File: lazarus.README

package info (click to toggle)
tct 1.07-9
links: PTS
area: main
in suites: woody
size: 1,828 kB
ctags: 1,128
sloc: perl: 9,604; ansic: 4,861; makefile: 516; sh: 77
file content (344 lines) | stat: -rw-r--r-- 16,089 bytes
parent folder | download | duplicates (5)

Lazarus
--------

Lazarus is a program that attempts to resurrect deleted files or data
from raw data - most often the unallocated portions of a Unix file
system, but it can be used on any data, such as system memory, swap,
etc.  It has two basic logical pieces - one that grabs input from a source
and another that dissects, analyzes, and reports on its findings.

It can be used for recovering lost data and files (accidently removed 
by yourself or maliciously), as a tool for better understanding how
a Unix system works, investigate/spy on system and user activity, etc.

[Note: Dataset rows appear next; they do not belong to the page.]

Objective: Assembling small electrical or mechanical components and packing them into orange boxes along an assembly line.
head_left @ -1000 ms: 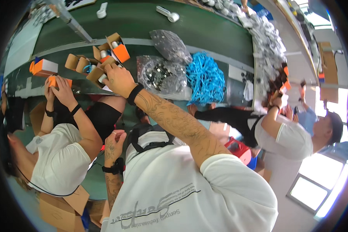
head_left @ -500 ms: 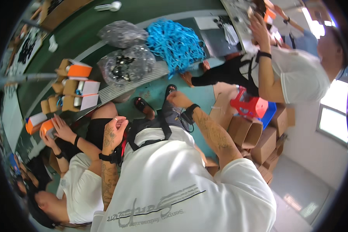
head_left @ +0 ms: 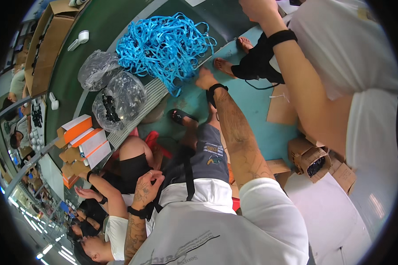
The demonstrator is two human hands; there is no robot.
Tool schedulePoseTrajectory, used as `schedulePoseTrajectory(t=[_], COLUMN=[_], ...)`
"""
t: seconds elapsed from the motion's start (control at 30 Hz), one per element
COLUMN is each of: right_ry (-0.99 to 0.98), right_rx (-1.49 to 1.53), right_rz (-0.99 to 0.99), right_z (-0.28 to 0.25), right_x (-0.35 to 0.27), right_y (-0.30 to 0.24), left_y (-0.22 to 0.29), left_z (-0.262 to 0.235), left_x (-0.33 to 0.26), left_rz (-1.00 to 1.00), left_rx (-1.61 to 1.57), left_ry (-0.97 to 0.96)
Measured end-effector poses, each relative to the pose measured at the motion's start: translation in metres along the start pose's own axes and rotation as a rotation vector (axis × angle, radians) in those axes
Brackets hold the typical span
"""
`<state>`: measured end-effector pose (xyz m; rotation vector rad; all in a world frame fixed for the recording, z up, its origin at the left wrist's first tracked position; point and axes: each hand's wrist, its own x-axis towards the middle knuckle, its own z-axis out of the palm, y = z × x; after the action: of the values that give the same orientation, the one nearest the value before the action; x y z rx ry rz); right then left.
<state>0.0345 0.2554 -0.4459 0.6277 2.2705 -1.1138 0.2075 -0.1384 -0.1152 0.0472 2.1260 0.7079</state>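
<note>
At the far end of the outstretched right arm, the right hand (head_left: 205, 79) meets the lower fringe of the tangled heap of blue straps (head_left: 163, 44); its fingers are turned away from the camera, so whether they clasp a strand or merely touch the pile cannot be told. A black wristband (head_left: 216, 90) sits just behind that hand. The heap rests on the green bench (head_left: 106, 22), spilling over its near edge toward the hand, a position that seems to keep loose strands within easy reach. Just beyond the hand's left side lie two clear bags of dark parts (head_left: 117, 99), one against the other and touching the straps' edge. Further to that side, orange-and-white cartons (head_left: 86, 139) stand stacked near the bench edge, with flat brown card boxes beside them.

The left hand (head_left: 148, 185) is drawn back against the chest, fingers loosely curled around nothing visible, resting by a black harness strap (head_left: 188, 176); it appears idle while the right does the reaching.

To the right of the reaching hand, a co-worker's forearm (head_left: 300, 75) comes down from the upper edge. Below it, open brown boxes (head_left: 314, 159) lie on the teal floor (head_left: 256, 106), apart from both hands.
</note>
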Motion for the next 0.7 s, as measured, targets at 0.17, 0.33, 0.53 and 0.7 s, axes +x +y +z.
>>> schedulePoseTrajectory(t=[0.17, 0.33, 0.53, 0.7], right_ry=[-0.062, -0.238, -0.401, -0.508], right_rx=[0.278, 0.49, 0.783, 1.202], right_rz=[-0.505, -0.238, -0.153, -0.085], right_z=[0.032, 0.036, -0.012, -0.077], right_x=[-0.038, -0.08, -0.122, -0.159], right_y=[-0.001, -0.03, -0.066, -0.131], left_y=[0.059, 0.067, 0.034, 0.076], left_z=[-0.001, 0.005, 0.016, 0.029], left_x=[0.028, 0.06, 0.139, 0.199], left_rz=[0.062, 0.141, 0.205, 0.411], left_rx=[0.0, -0.1, -0.147, -0.27], left_ry=[-0.021, 0.096, 0.335, 0.313])
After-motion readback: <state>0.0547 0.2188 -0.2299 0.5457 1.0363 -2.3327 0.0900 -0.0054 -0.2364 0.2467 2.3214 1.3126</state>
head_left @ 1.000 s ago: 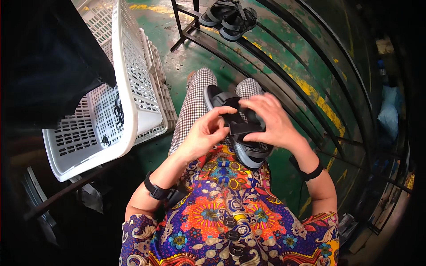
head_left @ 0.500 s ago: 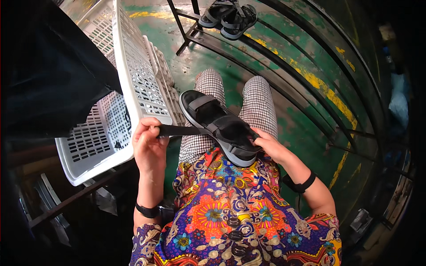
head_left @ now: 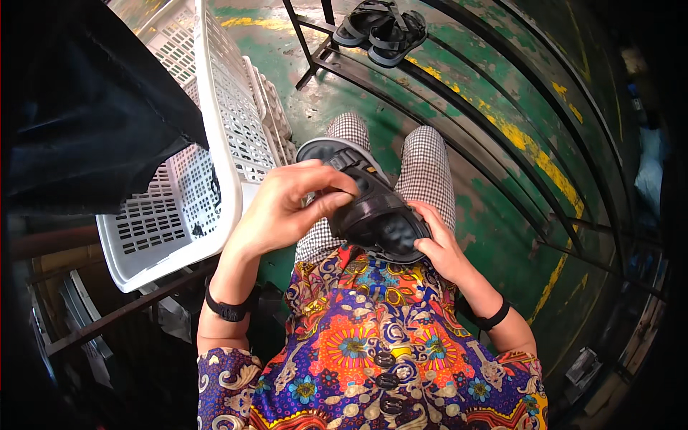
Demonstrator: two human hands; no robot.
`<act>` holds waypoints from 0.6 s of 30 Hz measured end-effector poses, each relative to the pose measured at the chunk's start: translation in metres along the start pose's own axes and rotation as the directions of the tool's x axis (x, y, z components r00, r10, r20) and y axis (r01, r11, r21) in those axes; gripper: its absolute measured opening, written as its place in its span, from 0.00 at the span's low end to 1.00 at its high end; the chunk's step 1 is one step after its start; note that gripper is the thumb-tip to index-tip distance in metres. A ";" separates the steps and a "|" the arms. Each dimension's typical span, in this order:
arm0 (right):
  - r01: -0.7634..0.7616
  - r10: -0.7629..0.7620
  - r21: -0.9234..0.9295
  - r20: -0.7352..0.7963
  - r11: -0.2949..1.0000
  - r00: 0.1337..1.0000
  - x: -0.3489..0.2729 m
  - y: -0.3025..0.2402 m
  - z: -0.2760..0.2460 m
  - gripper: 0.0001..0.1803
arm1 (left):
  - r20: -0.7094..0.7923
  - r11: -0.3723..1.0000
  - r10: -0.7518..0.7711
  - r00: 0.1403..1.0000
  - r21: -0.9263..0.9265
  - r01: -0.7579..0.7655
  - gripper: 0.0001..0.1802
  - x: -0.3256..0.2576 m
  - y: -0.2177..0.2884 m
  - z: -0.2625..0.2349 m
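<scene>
A black sandal (head_left: 380,215) with a grey sole rim lies slantwise across my lap, its toe end pointing away to the left. At the heel end, my right hand (head_left: 438,247) grips it with the thumb over the inner edge. My left hand (head_left: 290,208) reaches over the middle of the sandal from the left. Its thumb and forefinger are pinched together on the black strap, most of which the hand hides. Part of the dark, bumpy footbed shows at the heel.
To my left stands a white perforated plastic basket (head_left: 172,261), with black sheeting (head_left: 93,122) hanging over it. A black metal rack (head_left: 487,132) curves across the far right, carrying a pair of black sandals (head_left: 387,32). The green floor (head_left: 487,240) bears yellow lines.
My left hand has brought the strap from its pulled-out position at the left back over the sandal. The sandal has rolled slightly, and my right hand still grips its heel.
</scene>
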State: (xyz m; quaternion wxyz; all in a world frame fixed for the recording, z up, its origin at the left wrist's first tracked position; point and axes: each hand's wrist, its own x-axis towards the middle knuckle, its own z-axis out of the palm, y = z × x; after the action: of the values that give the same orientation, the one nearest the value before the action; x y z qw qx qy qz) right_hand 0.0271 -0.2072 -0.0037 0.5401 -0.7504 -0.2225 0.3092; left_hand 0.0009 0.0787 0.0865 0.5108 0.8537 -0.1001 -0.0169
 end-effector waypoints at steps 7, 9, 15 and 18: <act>-0.010 0.010 0.017 -0.016 1.000 1.000 -0.001 0.007 0.011 0.33 | 0.295 0.944 -0.013 0.955 0.318 -0.085 0.09 0.035 -0.016 0.058; -0.062 0.066 0.108 -0.032 0.992 0.997 0.000 0.008 0.009 0.33 | 0.056 0.968 0.108 0.993 0.223 -0.118 0.10 0.032 -0.022 0.059; -0.117 0.402 0.893 -0.077 0.434 0.912 -0.005 0.015 -0.015 0.29 | -0.584 0.898 -0.315 0.748 -0.439 0.035 0.12 -0.010 -0.044 0.041; -0.149 0.397 0.914 -0.015 0.378 0.918 -0.003 0.020 -0.016 0.29 | -0.397 0.803 -0.446 0.803 -0.574 0.162 0.23 -0.014 -0.055 0.053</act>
State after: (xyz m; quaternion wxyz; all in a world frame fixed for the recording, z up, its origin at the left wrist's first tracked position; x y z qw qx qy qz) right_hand 0.0361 -0.2262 -0.0189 0.8179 -0.4023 0.1691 0.3749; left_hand -0.0109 0.0608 0.0121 0.7165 0.6632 0.1916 0.1001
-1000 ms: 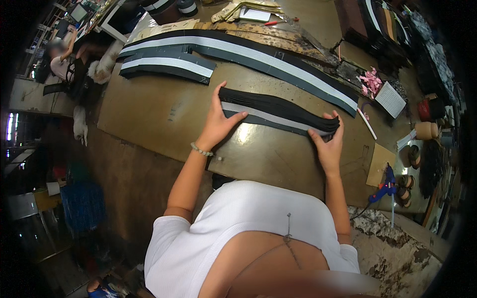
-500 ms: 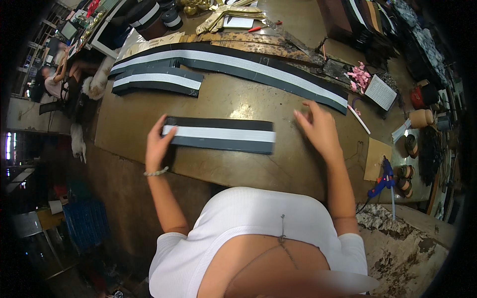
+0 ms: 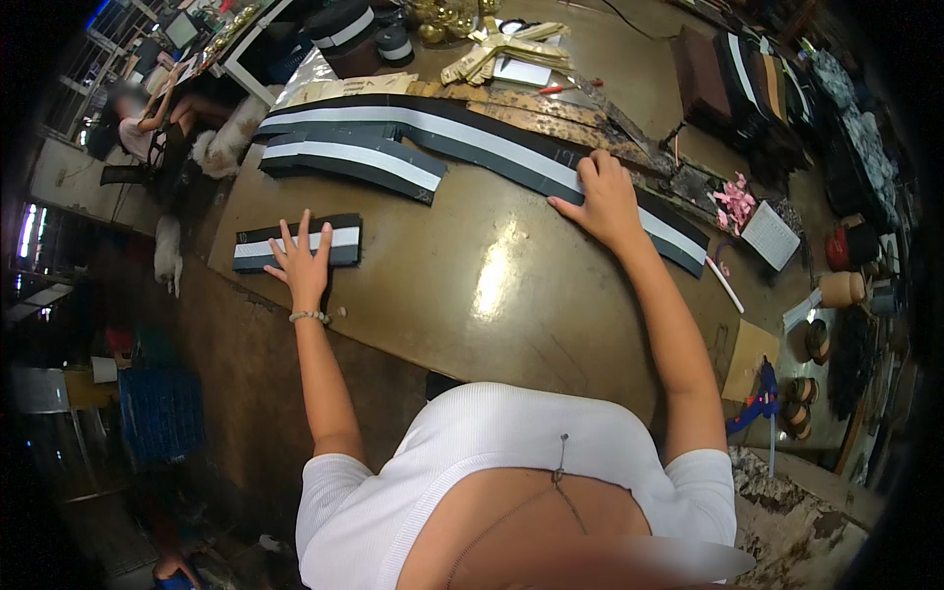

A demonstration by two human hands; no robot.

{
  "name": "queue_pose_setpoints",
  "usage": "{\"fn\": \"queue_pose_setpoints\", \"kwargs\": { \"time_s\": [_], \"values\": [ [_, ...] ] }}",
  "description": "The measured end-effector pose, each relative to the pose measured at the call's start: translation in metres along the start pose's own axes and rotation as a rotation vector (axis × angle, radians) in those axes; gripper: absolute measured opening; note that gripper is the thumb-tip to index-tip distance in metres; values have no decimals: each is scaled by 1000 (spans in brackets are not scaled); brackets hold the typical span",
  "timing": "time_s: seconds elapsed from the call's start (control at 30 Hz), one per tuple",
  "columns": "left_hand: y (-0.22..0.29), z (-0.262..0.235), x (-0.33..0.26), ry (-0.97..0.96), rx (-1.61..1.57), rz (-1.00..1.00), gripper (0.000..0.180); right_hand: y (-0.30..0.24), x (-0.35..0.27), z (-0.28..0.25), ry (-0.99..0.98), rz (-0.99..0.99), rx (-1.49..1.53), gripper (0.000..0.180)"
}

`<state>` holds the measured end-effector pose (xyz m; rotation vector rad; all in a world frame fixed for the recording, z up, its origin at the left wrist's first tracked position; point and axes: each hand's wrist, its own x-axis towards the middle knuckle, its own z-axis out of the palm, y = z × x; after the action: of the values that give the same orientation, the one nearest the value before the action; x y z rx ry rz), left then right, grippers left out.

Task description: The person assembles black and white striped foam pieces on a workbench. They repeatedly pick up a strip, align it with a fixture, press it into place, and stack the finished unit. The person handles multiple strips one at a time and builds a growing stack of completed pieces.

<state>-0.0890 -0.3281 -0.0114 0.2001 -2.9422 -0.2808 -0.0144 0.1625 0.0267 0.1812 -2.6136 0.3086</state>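
Observation:
My left hand (image 3: 305, 264) lies with fingers spread across a short striped strip (image 3: 344, 236), black, white and dark grey, at the left of the table. Farther right, my right hand (image 3: 612, 202) grips a long strip (image 3: 472, 147) with the same stripes, fingers at its far edge and thumb at its near edge. This long strip runs slantwise over the table, and part of it is hidden under the hand. Between the two, another striped piece (image 3: 364, 165) rests against the long strip's left part.
The brown table (image 3: 462, 334) carries gold-coloured strips (image 3: 501, 49), pink scraps (image 3: 734, 202), a white sheet (image 3: 770, 236) and a white pen (image 3: 726, 285). A blue glue gun (image 3: 762, 393) stands at the right edge. Dark rolls (image 3: 344, 29) sit far left, near a seated person (image 3: 147, 118).
The short strip under my left hand has moved left and looks shorter in view. My right hand has moved from above the bare table onto the long strip. The view has shifted a little.

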Motion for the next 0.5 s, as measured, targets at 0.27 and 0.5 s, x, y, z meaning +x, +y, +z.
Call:
{"fn": "queue_pose_setpoints", "kwargs": {
  "time_s": [0.27, 0.5],
  "values": [
    [120, -41, -13, 317, -278, 545, 63, -31, 9, -51, -190, -119, -273, 63],
    [316, -30, -13, 478, -686, 1299, 62, -71, 33, -132, -172, -204, -326, 53]
  ]
}}
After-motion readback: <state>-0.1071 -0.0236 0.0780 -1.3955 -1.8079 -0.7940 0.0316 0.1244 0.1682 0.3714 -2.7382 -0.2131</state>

It is not for the faint of heart.  Unix systems are not like PC
operating systems, and in addition, since this is a first generation
tool, it is nowhere near as polished or professional as PC-based
data recovery tools.  (At least, I'm pretty sure; I haven't really
used many PC recovery tools.)  No special privileges are required
to run the tool, although in most systems the most interesting data
(raw disk devices, memory, swap, etc.) are readable only by root.

While something like dd(1) may be used for supplying input, perhaps
the most interesting thing to do is to utilize the unrm(1) (supplied 
with TCT) program to obtain the currently unused space in a file system 
to analyze information that has previously been allocated and then 
released.

Lazarus (not unrm) has been used with data from UFS, EXT2, NTFS,
and FAT32 file systems, but it can be used on just about any type
of file system - your success will vary with the way the data
resides on the disk, but it always seems to find something.


Analysis & Internal Workings
-----------------------------

The dissection and analysis side of Lazarus is a perl program which 
takes the following steps:

1)  Read in a chunk of data (typically 1K, but modifiable by changing
the variable $BLOCK_SIZE in lazarus.cf).

2)  Roughly determine what sort of data it is - text or binary, so that 
	further analysis can be done.  This is currently done by examining
	the first 10% of $BLOCK_SIZE - if they are all printable characters
	then it's flagged as a text block, else it is flagged as binary
	data.

3-t)  If text, it checks the data against a set of regular expressions
	to attempt to determine what it is.

3-b)  If binary, the file(1) command is run over the chunk of data.  If
	it doesn't succeed, the first few bytes are examined to see if it
	appears to be in ELF format.  Due to the bugs and problems with
	various versions of file we've ported the Free-BSD version to a
	few Unix's and include it in this distribution.

4)  If it is recognized, the block is marked as a block of that data type.
	If it is a different type of block than the previous block then
	it is saved to a new file.  If the data is the same type as the 
	previous data block it is concatenated to it.  If the data block 
	is not recognized after the initial text/binary recognition but 
	follows a recognized chunk of text/binary data (respectively),
	lazarus assumes that it is a continuation of the previous data 
	and will also concatenated it to the previous data block.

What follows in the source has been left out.